Task description =>
The listing should be printed again without a single change.

Dataset excerpt =>
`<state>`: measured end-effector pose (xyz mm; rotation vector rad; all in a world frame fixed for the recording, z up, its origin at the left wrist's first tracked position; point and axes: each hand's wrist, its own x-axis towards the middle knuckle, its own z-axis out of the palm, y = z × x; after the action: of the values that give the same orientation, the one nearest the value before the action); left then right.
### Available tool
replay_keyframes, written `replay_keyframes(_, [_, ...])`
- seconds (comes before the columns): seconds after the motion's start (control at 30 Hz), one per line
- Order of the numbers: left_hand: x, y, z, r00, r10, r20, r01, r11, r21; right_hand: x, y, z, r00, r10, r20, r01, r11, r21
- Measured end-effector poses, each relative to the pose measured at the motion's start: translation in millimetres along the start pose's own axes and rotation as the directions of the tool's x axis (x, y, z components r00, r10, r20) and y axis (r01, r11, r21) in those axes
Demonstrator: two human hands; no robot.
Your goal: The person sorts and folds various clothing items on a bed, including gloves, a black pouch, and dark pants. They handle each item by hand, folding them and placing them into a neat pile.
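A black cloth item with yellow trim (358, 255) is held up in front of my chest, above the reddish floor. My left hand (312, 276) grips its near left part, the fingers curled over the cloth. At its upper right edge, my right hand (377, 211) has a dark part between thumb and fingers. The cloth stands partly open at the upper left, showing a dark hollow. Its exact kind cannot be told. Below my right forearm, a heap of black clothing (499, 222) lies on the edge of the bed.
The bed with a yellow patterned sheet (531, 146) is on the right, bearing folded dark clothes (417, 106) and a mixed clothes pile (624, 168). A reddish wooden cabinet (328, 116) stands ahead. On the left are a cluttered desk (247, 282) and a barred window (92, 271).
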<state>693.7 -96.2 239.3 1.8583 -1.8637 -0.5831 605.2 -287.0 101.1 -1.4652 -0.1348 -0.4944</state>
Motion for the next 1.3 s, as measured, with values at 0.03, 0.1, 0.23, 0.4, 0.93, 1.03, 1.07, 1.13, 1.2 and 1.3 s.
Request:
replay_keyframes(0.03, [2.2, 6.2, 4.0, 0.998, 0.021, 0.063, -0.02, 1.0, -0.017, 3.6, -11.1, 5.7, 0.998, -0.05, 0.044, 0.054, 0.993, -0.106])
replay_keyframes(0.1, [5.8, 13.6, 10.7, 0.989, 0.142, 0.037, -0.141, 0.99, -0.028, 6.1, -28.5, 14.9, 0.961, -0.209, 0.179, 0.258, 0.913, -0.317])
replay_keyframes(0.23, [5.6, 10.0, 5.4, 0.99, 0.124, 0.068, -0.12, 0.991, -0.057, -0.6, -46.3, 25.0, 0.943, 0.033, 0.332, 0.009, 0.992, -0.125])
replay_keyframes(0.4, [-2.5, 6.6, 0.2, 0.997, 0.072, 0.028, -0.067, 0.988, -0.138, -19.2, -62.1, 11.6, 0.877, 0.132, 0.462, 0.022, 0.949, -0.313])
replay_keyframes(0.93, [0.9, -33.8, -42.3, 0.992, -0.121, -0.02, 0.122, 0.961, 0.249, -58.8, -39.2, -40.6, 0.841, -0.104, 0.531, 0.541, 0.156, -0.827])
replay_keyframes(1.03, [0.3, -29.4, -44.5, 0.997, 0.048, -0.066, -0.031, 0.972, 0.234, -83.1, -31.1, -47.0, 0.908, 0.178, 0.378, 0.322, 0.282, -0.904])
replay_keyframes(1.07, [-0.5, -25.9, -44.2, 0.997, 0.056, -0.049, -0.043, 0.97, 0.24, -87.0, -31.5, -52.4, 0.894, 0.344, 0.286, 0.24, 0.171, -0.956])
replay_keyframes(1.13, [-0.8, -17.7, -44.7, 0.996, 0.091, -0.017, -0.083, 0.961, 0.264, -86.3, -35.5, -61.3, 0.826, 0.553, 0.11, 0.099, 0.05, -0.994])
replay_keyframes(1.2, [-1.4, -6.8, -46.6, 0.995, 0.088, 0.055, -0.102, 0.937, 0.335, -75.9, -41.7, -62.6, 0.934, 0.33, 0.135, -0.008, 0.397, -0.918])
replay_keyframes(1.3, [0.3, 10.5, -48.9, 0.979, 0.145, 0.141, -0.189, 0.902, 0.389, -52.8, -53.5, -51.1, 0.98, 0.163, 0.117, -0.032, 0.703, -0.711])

Solution to the problem =>
`<state>`: measured end-effector pose (xyz mm; rotation vector rad; all in a world frame fixed for the recording, z up, its origin at the left wrist's first tracked position; point and axes: each hand's wrist, its own x-axis towards the middle knuckle, its own z-axis out of the palm, y = z × x; after the action: of the values that give the same orientation, the one nearest the value before the action); left then right.
### Available tool
replay_keyframes, written `replay_keyframes(_, [_, ...])`
- seconds (comes before the columns): seconds after the motion's start (control at 30 Hz), one per line
- Order of the numbers: left_hand: x, y, z, r00, r10, r20, r01, r11, r21; right_hand: x, y, z, r00, r10, r20, r01, r11, r21
- Measured end-effector poses, each relative to the pose measured at the motion's start: translation in millimetres along the start pose's own axes and rotation as the directions of the tool's x axis (x, y, z components r00, r10, r20) and y axis (r01, r11, r21) in those axes
Demonstrator: two human hands; no robot.
Your goal: The person sorts and folds various clothing items on a bed, including gloves, a black pouch, and dark pants. They handle each item by hand, folding them and placing them into a neat pile.
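A black cloth item with yellow trim (358, 255) is held up in front of my chest, above the reddish floor. My left hand (312, 276) grips its near left part, the fingers curled over the cloth. At its upper right edge, my right hand (377, 211) has a dark part between thumb and fingers. The cloth stands partly open at the upper left, showing a dark hollow. Its exact kind cannot be told. Below my right forearm, a heap of black clothing (499, 222) lies on the edge of the bed.
The bed with a yellow patterned sheet (531, 146) is on the right, bearing folded dark clothes (417, 106) and a mixed clothes pile (624, 168). A reddish wooden cabinet (328, 116) stands ahead. On the left are a cluttered desk (247, 282) and a barred window (92, 271).
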<state>693.7 -96.2 239.3 1.8583 -1.8637 -0.5831 605.2 -287.0 101.1 -1.4652 -0.1348 -0.4944</state>
Motion for the next 1.3 s, as measured, with values at 0.03, 0.1, 0.23, 0.4, 0.93, 1.03, 1.07, 1.13, 1.2 and 1.3 s.
Request:
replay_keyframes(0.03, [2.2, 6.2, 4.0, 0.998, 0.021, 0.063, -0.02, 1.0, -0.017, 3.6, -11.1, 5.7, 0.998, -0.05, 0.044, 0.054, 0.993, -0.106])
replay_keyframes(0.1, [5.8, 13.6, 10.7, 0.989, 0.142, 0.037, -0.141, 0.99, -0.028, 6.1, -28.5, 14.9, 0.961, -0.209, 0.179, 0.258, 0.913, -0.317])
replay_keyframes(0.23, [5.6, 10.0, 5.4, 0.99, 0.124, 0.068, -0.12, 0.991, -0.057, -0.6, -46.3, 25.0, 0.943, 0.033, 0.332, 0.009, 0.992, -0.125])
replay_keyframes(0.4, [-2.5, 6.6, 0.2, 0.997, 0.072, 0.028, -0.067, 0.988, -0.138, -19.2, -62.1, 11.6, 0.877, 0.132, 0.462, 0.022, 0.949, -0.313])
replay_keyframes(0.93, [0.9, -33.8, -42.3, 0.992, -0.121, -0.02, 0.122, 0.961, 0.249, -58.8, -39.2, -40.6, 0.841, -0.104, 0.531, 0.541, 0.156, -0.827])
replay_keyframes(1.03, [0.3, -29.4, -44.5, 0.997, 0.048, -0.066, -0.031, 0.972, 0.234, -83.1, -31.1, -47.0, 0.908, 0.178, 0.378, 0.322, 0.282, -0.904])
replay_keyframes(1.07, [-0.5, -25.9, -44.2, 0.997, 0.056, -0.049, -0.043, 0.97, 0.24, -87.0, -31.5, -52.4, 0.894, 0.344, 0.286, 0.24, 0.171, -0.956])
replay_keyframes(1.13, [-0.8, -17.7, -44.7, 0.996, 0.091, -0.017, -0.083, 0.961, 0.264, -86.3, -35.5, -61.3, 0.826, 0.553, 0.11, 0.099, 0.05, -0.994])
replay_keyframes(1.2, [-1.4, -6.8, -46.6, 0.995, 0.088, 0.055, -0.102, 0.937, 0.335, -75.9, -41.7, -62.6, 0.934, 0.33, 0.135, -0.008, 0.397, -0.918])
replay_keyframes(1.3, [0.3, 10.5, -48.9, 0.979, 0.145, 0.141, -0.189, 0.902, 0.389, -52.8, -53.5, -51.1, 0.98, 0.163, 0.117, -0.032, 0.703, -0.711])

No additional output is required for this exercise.